Deux élucubrations conspirationnistes qui vont se faire face, des mois durant, et qui nous rappellent opportunément combien les théories du complot ont d’abord été des armes de propagande entre appareils partidaires, les fake news privilégiées d’idéologies totalitaires, avant que d’apparaître aujourd’hui comme une façon de masquer par des voies alternatives les mensonges des lobbys et autres groupes d’influences tirant les ficelles d’un domination planétaire centralisée. De très longue date, le complotisme a été une arme de guerre psychologique pour la conquête et la pérennisation du pouvoir, un théâtre d’ombres agitant duperies et impostures pour mieux masquer des rivalités entre frères ennemis despotiques. D’où la méfiance qu’on doit garder envers son resurgissement actuel, sous la forme d’une antidote miracle face à l’intox des médias et aux camouflages stratégiques des managers privés ou publics. Sous prétexte d’offrir un ersatz de lucidité suspicieuse à l’égard des agissements des occultes des puissants, la recherche d’une explication simpliste – à qui profite le crime ? – et l’illumination censée en éclairer la cause – une machination mondialisée, sans contradictions internes ni origines multifactorielles – fait passer l’esprit critique du côté d’une aveuglante pulsion paranoïaque, loin des chemins de traverse de toute subversion.

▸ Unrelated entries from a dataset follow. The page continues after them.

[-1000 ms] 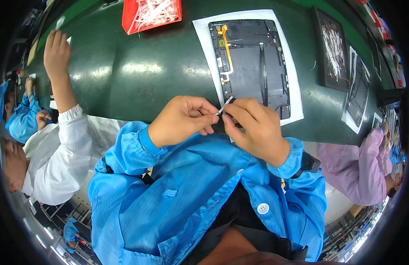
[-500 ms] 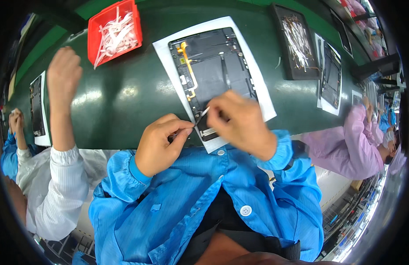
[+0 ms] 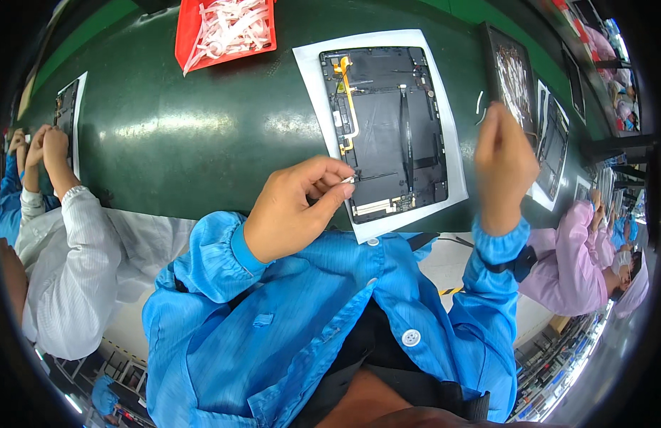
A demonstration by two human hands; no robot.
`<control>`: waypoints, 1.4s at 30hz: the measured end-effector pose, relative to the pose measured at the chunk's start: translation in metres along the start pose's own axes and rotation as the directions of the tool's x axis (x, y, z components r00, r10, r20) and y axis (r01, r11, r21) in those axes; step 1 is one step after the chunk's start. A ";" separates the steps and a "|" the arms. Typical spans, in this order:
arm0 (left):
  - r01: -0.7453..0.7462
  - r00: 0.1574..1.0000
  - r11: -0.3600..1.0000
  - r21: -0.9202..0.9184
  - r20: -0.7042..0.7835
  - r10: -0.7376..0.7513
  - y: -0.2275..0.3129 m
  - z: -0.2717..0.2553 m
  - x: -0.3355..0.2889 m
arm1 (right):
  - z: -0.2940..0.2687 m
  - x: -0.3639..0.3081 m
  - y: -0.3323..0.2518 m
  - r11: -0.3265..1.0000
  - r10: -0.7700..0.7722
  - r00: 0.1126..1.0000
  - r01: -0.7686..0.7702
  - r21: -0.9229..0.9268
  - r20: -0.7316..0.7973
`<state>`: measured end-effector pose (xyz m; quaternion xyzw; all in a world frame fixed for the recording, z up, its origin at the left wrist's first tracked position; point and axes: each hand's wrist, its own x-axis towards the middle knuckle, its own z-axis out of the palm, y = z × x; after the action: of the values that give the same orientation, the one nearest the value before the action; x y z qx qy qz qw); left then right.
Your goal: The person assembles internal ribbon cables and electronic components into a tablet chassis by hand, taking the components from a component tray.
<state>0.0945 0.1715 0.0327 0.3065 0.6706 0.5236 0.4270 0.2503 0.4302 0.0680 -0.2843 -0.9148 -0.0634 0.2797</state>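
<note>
A flat black device housing (image 3: pixel 380 143) with an orange flex cable lies on a white sheet (image 3: pixel 455 171). My left hand (image 3: pixel 291 207) is at the housing's lower left edge, thumb and forefinger closed on a small white piece (image 3: pixel 349 180) whose kind is too small to make out. Off to the right of the sheet, my right hand (image 3: pixel 506 171) is smeared by motion; whether its fingers hold anything cannot be told. Just beyond its fingertips is a thin white strip (image 3: pixel 479 102), with a greyish curved bit beside it.
A dark tray (image 3: pixel 496 53) of thin strips stands at the right, partly behind my right hand. A red bin (image 3: pixel 189 36) of white strips is at the back. More housings lie at both sides. A co-worker's hands (image 3: pixel 51 146) work at the left; someone in pink sits at the right.
My right hand has moved from the housing's lower edge out to the right, beside the dark tray. My left hand still pinches at the housing's edge. The co-worker's raised arm has come down.
</note>
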 end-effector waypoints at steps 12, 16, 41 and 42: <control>-0.015 0.998 0.997 -0.079 0.063 0.020 0.020 -0.002 0.005 | 0.013 -0.012 -0.068 0.519 -0.613 0.790 0.406 0.752 -0.003; -0.418 0.895 0.881 0.222 -0.065 0.442 0.000 0.001 -0.007 | 0.025 -0.008 -0.068 0.592 -0.399 0.907 0.143 0.793 0.135; -0.514 0.819 0.498 0.698 0.226 0.528 -0.014 0.023 -0.007 | 0.046 -0.006 -0.066 0.685 -0.314 0.919 0.045 0.727 0.239; -0.513 0.818 0.494 0.702 0.226 0.529 -0.013 0.023 -0.008 | 0.046 -0.006 -0.066 0.684 -0.314 0.919 0.044 0.728 0.239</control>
<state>0.1185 0.1716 0.0204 0.6338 0.7021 0.3141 0.0813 0.1960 0.3849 0.0292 -0.0688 -0.9258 0.3167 0.1948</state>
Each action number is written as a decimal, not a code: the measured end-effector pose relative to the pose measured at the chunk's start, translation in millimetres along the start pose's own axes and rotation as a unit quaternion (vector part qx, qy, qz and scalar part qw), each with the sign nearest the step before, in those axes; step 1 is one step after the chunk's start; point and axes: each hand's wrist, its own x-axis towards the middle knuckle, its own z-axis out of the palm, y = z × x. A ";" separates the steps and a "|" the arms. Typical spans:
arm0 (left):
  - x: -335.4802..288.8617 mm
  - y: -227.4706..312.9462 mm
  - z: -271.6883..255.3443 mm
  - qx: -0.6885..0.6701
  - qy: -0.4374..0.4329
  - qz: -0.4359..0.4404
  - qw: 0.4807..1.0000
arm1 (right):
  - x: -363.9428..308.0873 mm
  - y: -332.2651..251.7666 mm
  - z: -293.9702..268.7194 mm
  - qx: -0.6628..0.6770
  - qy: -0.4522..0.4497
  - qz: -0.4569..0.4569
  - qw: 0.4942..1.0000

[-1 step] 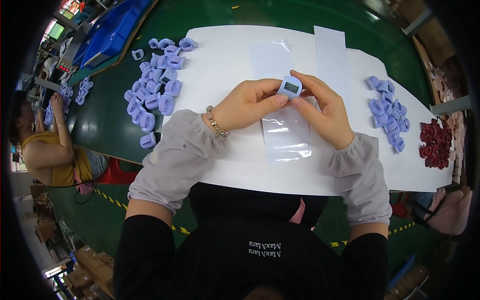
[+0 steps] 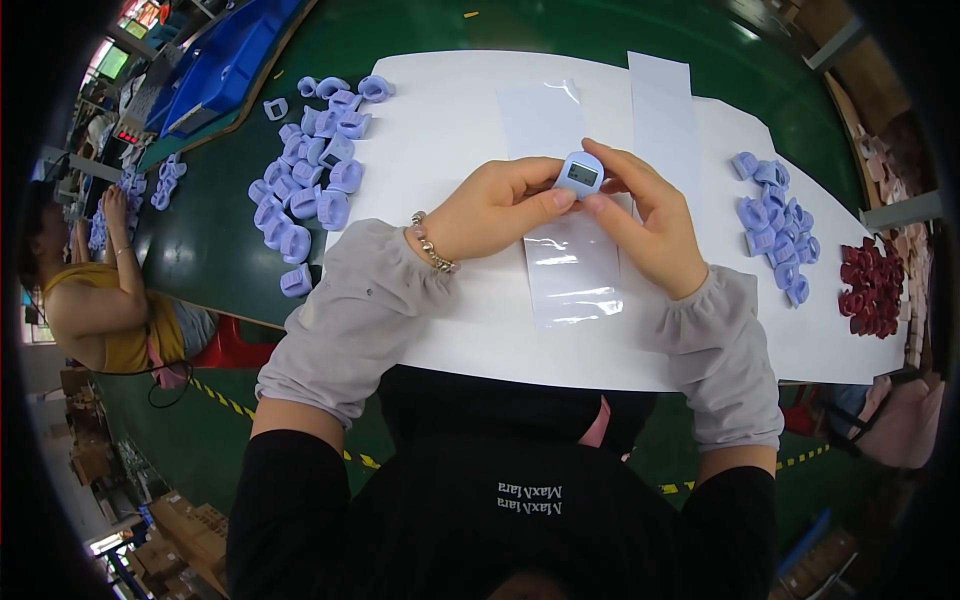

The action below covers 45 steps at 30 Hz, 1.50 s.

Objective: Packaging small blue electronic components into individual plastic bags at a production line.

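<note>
At frame centre, the left hand [image 2: 495, 210] and right hand [image 2: 650, 225] clamped their fingers on 1 small pale-blue plastic counter with a grey screen [image 2: 581, 174], unbagged above the clear plastic bag [image 2: 572, 268]; heaps of pale-blue plastic pieces [image 2: 310, 185] waited upper left.

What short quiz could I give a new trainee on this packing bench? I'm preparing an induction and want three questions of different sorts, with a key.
1. True or false: both hands grip the small blue gadget with a grey screen.
2. Multiple choice: what lies on the white sheet just below the hands? A) a clear plastic bag B) a metal tray C) a pair of scissors
3. Fill in: beyond the right hand, at the bench's right edge, next to the blue pieces, lies a pile of dark ____ pieces.

Key
1. True: the left hand and the right hand pinch it together.
2. A: the clear plastic bag.
3. Red: the dark red pieces.
</note>
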 end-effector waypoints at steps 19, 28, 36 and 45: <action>6.4 -5.6 -13.4 0.031 0.109 -0.004 0.994 | -2.2 14.7 8.7 -0.290 -0.094 -0.115 0.945; 5.7 0.1 -3.0 0.030 0.089 0.027 0.995 | 0.1 10.0 3.5 -0.134 0.080 -0.014 0.988; 6.2 -4.4 -5.2 0.086 0.123 0.003 0.989 | 4.3 4.5 5.5 -0.285 0.075 -0.155 0.943; 6.2 -5.0 -0.4 0.149 0.129 0.076 0.977 | 0.0 -1.2 13.0 -0.250 0.118 -0.092 0.957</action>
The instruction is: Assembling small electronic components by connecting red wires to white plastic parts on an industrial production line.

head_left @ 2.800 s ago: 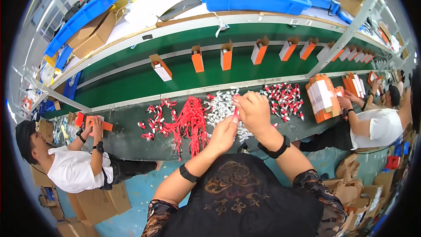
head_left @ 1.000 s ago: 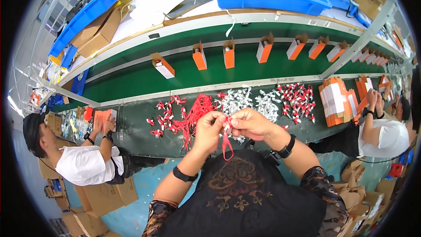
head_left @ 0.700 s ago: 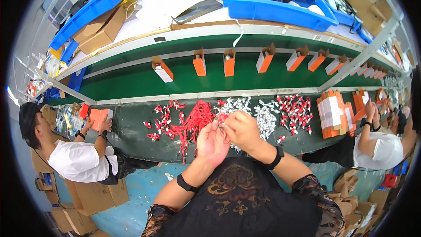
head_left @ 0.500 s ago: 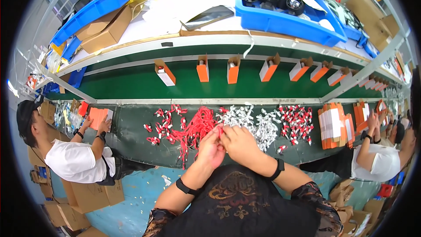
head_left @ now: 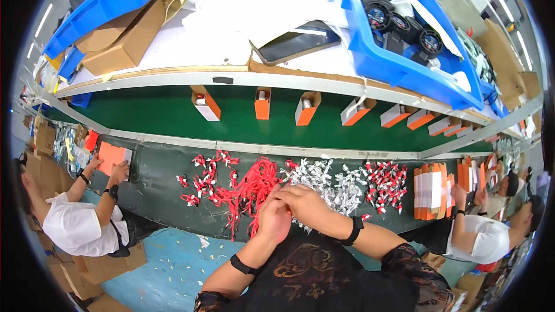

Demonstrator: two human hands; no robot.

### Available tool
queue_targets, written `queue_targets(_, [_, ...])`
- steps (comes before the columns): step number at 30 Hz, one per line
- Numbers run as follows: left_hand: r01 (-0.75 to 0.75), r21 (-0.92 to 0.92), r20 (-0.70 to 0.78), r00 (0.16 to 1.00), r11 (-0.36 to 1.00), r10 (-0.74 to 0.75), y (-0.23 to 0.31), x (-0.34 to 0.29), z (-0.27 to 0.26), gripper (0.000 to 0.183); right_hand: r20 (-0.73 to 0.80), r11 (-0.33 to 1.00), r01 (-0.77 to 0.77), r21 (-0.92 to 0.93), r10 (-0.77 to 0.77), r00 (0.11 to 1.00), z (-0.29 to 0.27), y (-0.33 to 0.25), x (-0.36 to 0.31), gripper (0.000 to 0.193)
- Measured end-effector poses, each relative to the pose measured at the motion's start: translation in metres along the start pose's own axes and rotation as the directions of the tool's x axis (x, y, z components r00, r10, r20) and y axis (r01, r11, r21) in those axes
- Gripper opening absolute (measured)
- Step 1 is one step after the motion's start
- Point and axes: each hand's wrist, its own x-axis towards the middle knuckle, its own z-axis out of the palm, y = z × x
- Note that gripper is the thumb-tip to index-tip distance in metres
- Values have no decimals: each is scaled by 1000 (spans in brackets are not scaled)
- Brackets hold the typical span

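Observation:
My left hand (head_left: 274,219) and my right hand (head_left: 309,203) meet over the near side of the dark worktop, fingers closed against each other. Between them they pinch a small piece of red cord, now mostly covered by the fingers. Just beyond and to the left lies a tangled heap of red cords (head_left: 254,182). Past my right hand spreads a heap of white cords (head_left: 341,188). Small tied red cords with white parts (head_left: 203,180) are scattered at the left, and a denser pile of red-and-white pieces (head_left: 386,184) sits to the right.
Orange-and-white boxes (head_left: 430,193) stand in a row at the right; others (head_left: 307,108) stand open under the shelf. The shelf above carries blue bins (head_left: 404,72) and a phone (head_left: 298,43). Co-workers are on my left (head_left: 87,225) and right (head_left: 480,237).
The view has tilted and shifted, so the shelf appears larger and the piles lower. My hands stay together; the red between their fingertips is now more hidden. The left co-worker still handles orange boxes.

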Motion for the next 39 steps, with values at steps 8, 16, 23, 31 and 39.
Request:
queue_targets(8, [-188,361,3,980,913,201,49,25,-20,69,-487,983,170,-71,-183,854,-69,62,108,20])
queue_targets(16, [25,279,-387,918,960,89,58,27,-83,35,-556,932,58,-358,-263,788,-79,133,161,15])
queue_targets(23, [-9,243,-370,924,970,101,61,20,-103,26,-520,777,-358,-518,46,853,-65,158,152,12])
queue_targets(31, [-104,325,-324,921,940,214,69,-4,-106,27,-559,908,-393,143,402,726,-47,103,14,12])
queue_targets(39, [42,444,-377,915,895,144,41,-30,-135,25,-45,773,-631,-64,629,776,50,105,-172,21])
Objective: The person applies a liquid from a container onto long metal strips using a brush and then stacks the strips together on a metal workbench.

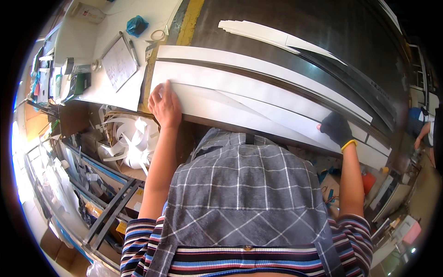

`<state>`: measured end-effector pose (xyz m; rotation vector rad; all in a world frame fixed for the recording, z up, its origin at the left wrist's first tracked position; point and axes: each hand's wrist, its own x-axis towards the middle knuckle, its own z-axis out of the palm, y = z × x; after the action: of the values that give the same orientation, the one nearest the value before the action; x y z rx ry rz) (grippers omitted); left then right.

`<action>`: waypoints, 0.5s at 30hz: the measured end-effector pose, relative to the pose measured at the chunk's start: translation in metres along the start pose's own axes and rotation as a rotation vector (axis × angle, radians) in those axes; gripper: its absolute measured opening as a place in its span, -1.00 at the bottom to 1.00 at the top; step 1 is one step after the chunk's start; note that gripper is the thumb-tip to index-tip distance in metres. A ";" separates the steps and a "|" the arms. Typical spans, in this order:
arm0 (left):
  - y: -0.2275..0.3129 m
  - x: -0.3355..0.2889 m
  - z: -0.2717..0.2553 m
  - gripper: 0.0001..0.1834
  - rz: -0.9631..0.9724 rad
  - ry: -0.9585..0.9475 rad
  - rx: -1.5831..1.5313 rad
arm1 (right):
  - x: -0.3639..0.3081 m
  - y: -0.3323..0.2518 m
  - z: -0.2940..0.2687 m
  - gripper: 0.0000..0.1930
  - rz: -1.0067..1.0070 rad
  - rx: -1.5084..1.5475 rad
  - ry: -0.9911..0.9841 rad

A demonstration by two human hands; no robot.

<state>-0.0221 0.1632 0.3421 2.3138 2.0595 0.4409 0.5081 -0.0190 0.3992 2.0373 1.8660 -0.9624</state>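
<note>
My bare left hand rests at the left end of a long white sheet, index finger stretched out on its surface. Along this sheet runs a thin, slightly raised white flap that tapers toward the left. At its right part lies my right hand, in a dark glove with a yellow cuff and a bare fingertip showing. Its fingers look bunched against the white material; whatever is under them is hidden. Beyond both hands, another long white strip lies parallel, with narrow dark bands between them.
A stack of white strips lies farther back on the dark tabletop. At left are a clipboard, a blue crumpled bag and a tape ring. White offcuts fill a box below. Another person is at far right.
</note>
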 end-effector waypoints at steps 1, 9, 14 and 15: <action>0.001 -0.001 0.000 -0.58 0.003 0.005 -0.001 | 0.001 0.002 0.004 -0.66 -0.002 -0.036 0.014; 0.006 -0.001 -0.003 -0.58 -0.012 0.000 -0.002 | 0.004 0.006 0.007 -0.65 0.012 -0.169 0.047; 0.007 -0.006 0.013 -0.40 -0.151 0.115 -0.107 | 0.005 0.005 0.008 -0.65 0.011 -0.195 0.054; 0.010 -0.007 0.023 -0.34 -0.201 0.213 -0.152 | 0.005 0.004 0.008 -0.65 0.006 -0.203 0.057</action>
<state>-0.0082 0.1591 0.3209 2.0280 2.2319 0.8335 0.5096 -0.0199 0.3888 1.9678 1.8986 -0.6875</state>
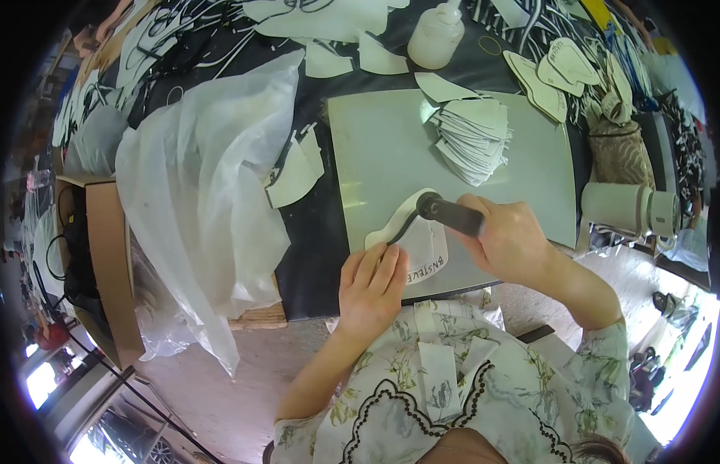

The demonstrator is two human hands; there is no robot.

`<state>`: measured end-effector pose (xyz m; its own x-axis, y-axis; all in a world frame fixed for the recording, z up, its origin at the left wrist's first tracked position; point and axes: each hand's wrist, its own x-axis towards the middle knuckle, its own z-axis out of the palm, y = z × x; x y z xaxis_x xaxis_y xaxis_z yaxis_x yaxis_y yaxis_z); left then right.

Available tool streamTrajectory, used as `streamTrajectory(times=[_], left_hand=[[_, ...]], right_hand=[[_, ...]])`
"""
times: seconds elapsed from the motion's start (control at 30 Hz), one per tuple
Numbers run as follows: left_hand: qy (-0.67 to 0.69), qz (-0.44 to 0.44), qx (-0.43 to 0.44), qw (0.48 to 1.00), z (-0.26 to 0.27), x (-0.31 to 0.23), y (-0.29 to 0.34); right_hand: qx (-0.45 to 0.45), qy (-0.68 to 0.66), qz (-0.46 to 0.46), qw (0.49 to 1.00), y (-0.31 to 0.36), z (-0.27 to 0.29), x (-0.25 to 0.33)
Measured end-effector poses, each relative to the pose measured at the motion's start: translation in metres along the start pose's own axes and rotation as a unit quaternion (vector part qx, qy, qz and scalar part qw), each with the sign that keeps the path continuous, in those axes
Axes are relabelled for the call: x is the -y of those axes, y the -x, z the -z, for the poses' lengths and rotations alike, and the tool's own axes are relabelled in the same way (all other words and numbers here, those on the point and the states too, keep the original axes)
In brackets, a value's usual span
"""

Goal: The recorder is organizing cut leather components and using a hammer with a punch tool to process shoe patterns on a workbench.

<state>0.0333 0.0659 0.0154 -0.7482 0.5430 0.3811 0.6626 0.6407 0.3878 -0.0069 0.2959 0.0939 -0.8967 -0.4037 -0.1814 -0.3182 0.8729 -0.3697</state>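
My right hand (pixel 511 238) is closed round a dark hand tool with a thick cylindrical handle (pixel 462 217). Its rounded end (pixel 429 205) rests over the edge of a curved white piece (pixel 400 217) with a dark strip along it; the exact tool kind is unclear. Below the tool, a pale piece with handwriting (pixel 433 255) lies against the curved one. My left hand (pixel 371 290) has its fingers stretched out flat on the near left end of these pieces, pressing them to the grey board (pixel 522 166). The left fingertips partly cover the pieces.
A fanned stack of white pieces (pixel 474 135) lies on the board's far part. Beyond it stands a white bottle (pixel 436 35). A clear plastic bag (pixel 213 170) drapes over the left side, beside a cardboard box (pixel 112 263). At right are cream templates (pixel 565 66) and a pale flask (pixel 627 209).
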Motion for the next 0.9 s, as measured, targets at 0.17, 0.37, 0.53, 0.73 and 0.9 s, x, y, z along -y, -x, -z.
streamTrajectory(times=[0.17,0.37,0.53,0.73,0.9], left_hand=[[0.024,0.039,0.012,0.999,0.005,-0.004,-0.020],[0.052,0.155,-0.046,0.985,-0.013,-0.008,-0.050],[0.036,0.128,-0.066,0.989,-0.024,-0.010,-0.045],[-0.010,0.063,-0.073,0.995,-0.030,-0.009,-0.046],[0.008,0.056,-0.050,0.997,-0.029,-0.009,-0.043]], right_hand=[[0.069,0.060,-0.026,0.995,0.003,-0.010,-0.004],[0.074,0.045,-0.017,0.996,0.002,-0.016,-0.007],[0.068,0.027,-0.009,0.997,0.002,-0.010,-0.018],[0.031,0.032,0.028,0.999,-0.010,0.009,-0.022],[0.089,0.052,0.021,0.994,-0.018,0.009,-0.019]])
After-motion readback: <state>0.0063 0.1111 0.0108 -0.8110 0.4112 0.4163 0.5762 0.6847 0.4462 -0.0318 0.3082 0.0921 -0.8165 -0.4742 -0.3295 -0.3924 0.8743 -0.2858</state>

Et si duplicité il y a dans le cas Van der Lubbe, elles sont peut-être à chercher ailleurs que dans la figure spectaculaire de l’agent double. En effet, pourquoi une telle obstination de la vulgate stalinienne à colporter la légende d’un agent provocateur manipulé par les nazis, ou pour reprendre les propos de Dimitrov, lui-même acquitté in fine : d’un “Faust misérable au main d’un Méphisto qui a su disparaître sans laisser de traces” ? D’autant que, près de quatre-vingts ans plus tard, ce soupçon initial semble encore tenir le haut du pavé, sans que la clef-de-voûte homophobe de son hypothèse ait été abandonnée. L’incrimination de Marinus cache un mensonge de taille qui constituait le postulat du fameux Livre brun : “La combativité croissante des ouvriers antifascistes rendait précaire les chances de succès d’Hitler aux élections. [...] Les chefs nationaux-socialistes se trouvèrent devant la nécessité urgente de changer cette situation, en montant une provocation de grande envergure.” Or, tous les témoins engagés de l’époque, du fidèle militant trahi du Komintern Yan Valtin au communiste de la première heure Frantz Jung, attestent de l’exact contraire : les volte-face tactiques imposées par Moscou depuis une décennie à l’égard de deux ennemis de classe – les « social-traîtres » du SPD ou les fascistes hitlériens –mis sur le même plan, ainsi que la hantise du péril spartakiste chez les dirigeants sociaux-démocrates qui les conduisirent à une sorte de défiance indistincte face aux activistes des deux bords. Et si, “en une nuit, le parti de l’espoir s’est transformé en parti des vaincus”, comme l’a écrit dans ses mémoires le communiste dissident autrichien Georg Scheuer, c’est que cet espoir n’était déjà plus qu’une idée creuse, un simulacre d’aube rouge, un tas d’énergies militantes réduites en cendres. D’où la nécessité d’incendier la mémoire de cet incendiaire et, par le biais d’un enfumage tenace, d’empêcher qu’émerge cette question liminaire : pourquoi, en ce début d’année 1933, sous le coup d’une répression qui s’accentuait mois après mois, les partis socialistes et communistes se sont-ils mis à prôner non pas même une résistance passive, mais une passivité sans résistance ? […] En ce sens, Marinus et ses allume-charbon aura bien été l’arbre foudroyé, ou plutôt la torche éclairante, qui cachait non pas une forêt vivace, mais le morne horizon d’une déforestation déjà presque parachevée.